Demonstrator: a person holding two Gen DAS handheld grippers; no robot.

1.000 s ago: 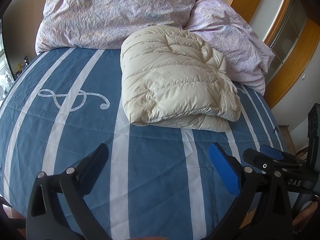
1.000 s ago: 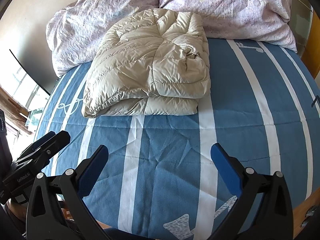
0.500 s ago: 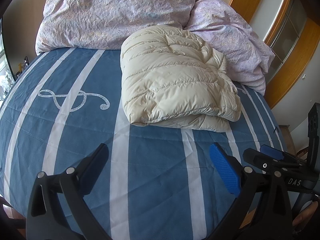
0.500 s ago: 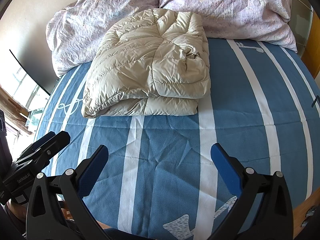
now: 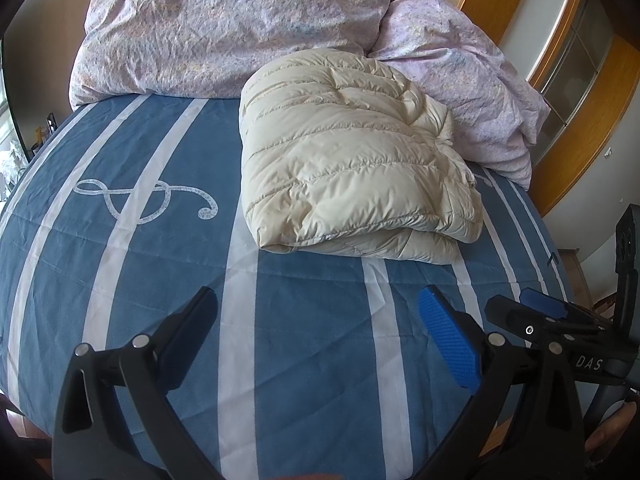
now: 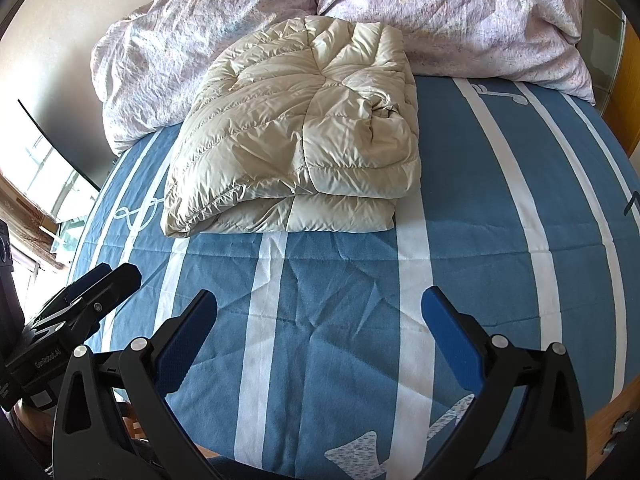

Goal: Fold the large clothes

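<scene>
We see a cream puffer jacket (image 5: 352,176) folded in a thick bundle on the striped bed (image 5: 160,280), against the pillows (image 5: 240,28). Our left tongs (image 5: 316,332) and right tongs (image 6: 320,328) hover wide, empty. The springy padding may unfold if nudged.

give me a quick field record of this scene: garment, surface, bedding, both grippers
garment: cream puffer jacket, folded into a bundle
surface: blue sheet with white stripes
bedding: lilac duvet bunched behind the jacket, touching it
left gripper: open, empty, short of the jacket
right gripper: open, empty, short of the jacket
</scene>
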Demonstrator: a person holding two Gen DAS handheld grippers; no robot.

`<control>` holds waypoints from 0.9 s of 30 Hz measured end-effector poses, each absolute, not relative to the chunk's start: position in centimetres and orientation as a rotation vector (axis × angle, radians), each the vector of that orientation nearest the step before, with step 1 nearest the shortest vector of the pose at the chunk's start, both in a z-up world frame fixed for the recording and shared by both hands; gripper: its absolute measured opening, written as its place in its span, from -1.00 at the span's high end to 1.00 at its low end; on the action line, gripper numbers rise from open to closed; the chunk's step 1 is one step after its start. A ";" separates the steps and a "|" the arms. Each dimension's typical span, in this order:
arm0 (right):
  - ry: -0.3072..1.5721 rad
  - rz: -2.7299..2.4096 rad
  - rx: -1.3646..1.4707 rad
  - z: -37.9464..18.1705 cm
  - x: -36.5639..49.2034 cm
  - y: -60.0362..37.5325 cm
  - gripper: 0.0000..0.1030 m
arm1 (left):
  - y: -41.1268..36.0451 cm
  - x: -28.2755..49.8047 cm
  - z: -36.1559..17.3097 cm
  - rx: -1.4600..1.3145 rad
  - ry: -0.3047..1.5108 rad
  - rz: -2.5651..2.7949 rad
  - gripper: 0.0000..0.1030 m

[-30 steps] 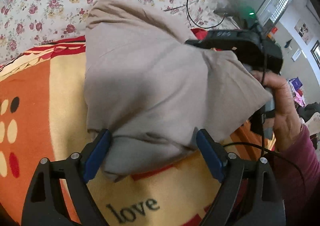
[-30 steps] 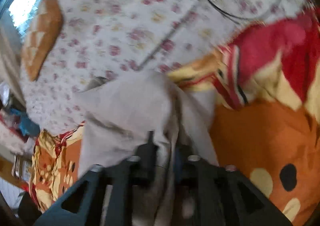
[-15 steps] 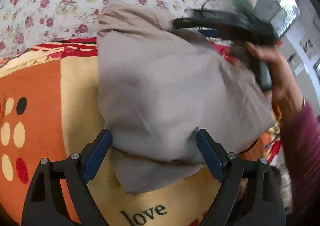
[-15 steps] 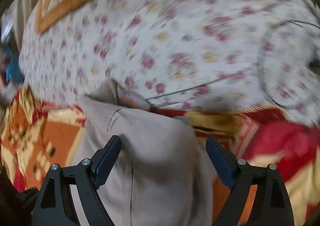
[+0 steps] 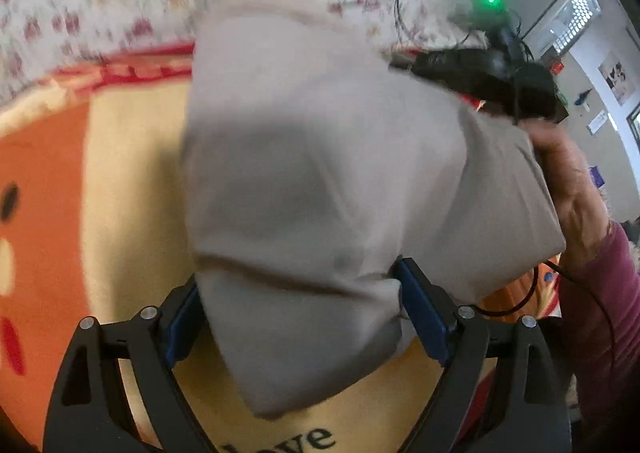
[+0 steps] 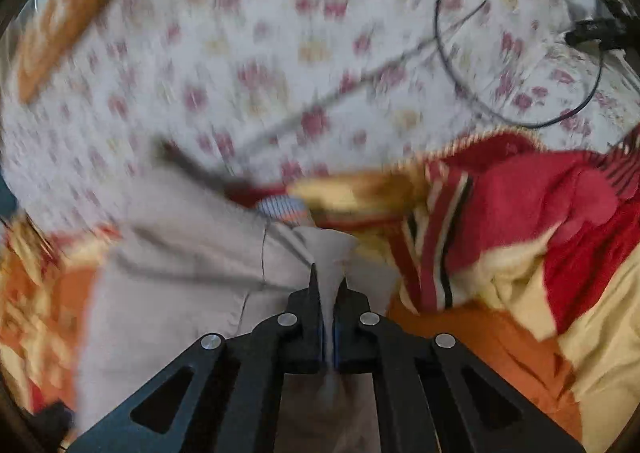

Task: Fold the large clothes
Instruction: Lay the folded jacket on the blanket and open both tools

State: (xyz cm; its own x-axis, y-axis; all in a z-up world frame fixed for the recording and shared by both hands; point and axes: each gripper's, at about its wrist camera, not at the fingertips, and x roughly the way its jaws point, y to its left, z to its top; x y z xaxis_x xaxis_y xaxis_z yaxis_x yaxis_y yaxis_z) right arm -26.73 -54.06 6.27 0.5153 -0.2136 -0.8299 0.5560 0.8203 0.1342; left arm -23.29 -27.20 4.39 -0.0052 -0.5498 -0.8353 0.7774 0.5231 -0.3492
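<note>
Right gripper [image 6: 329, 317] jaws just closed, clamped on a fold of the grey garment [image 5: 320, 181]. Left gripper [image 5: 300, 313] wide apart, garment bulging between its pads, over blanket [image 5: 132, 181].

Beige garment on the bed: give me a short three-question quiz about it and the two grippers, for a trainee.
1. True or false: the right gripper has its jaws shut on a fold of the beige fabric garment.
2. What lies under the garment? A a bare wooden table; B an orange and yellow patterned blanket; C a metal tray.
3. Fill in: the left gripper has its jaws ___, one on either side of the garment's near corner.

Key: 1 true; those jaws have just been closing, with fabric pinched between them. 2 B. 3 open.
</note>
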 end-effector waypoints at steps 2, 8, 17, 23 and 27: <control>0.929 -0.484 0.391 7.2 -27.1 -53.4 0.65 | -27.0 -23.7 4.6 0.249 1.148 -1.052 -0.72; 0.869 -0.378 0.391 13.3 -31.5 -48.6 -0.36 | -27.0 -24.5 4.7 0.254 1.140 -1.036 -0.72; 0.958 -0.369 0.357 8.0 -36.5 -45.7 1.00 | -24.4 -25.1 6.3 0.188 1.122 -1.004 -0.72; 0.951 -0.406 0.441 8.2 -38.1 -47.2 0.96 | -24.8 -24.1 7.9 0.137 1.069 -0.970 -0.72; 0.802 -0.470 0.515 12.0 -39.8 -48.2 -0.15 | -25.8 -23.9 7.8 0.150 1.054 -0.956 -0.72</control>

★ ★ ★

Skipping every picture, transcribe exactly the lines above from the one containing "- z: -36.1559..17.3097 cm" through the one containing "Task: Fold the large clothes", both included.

  - z: -36.1559..17.3097 cm
  - rx: -1.4600..1.3145 rad
  - ry: -0.3047..1.5108 rad
  - rz: -2.5651..2.7949 rad
  - gripper: 0.0000..0.1030 m

[-30 steps] 
[-30 steps] 
[-15 steps] 
[-15 steps] 
[+0 steps] 
[+0 steps] 

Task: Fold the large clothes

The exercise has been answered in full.